# Unsuccessful mating



## Maggie81 (Apr 16, 2021)

Hi all, I desperately need some advice please. I own indoor siammese queen, she wasnt handled well when she was a kitten and it took me 2 years for her to warm up to me and my daughter but she is really timid and scared towards strangers. I had told breeder all about it and how worried I was when I attempted breeding and tomcats owner ensured me all queens are shy at the beginning and she will be fine, but ofcourse she wasnt. she wouldnt let him close and no mating was witnessed both visits. Owner wont allow third one and wont refund she says I paid for visit not mating and she cant be blamed if queen is not letting tomcat to mate. Im really gutted as I lost so much money and from.what I read mating must take place for stud service to be completed! not pregnancy but mating .ofcourse she couldnt force them to mate but I paid for superexpensive cattery and not stud! please help


----------



## Kitty827 (Sep 3, 2020)

At first, the female won't let the male mate with her.

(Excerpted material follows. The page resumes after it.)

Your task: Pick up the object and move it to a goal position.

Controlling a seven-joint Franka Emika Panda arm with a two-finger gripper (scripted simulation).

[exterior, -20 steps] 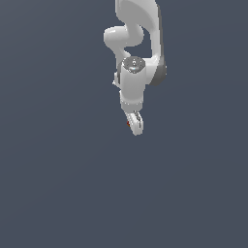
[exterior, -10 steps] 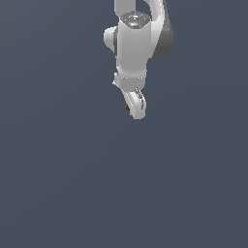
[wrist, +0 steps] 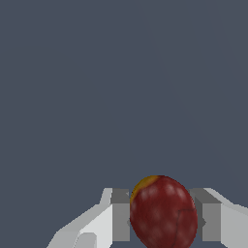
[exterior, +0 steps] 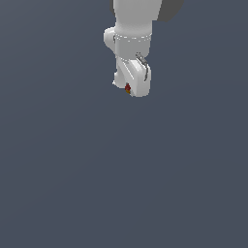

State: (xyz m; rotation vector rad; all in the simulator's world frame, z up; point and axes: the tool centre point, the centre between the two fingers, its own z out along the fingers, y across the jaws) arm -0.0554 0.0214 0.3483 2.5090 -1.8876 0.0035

She may hiss at him. It may take a few visits before she'll let him. What breed is the male? Is your female in heat?


----------



## Maggie81 (Apr 16, 2021)

Hello yes she was i full heat she is ragdoll, he is a ragdoll, but normally queen would overcome this she is just scared all the time. my question is should I have been charged if no mating took place. thank you


----------



## Kitty827 (Sep 3, 2020)

No, I don't think you should have been charged but there is nothing anyone can do about that.


----------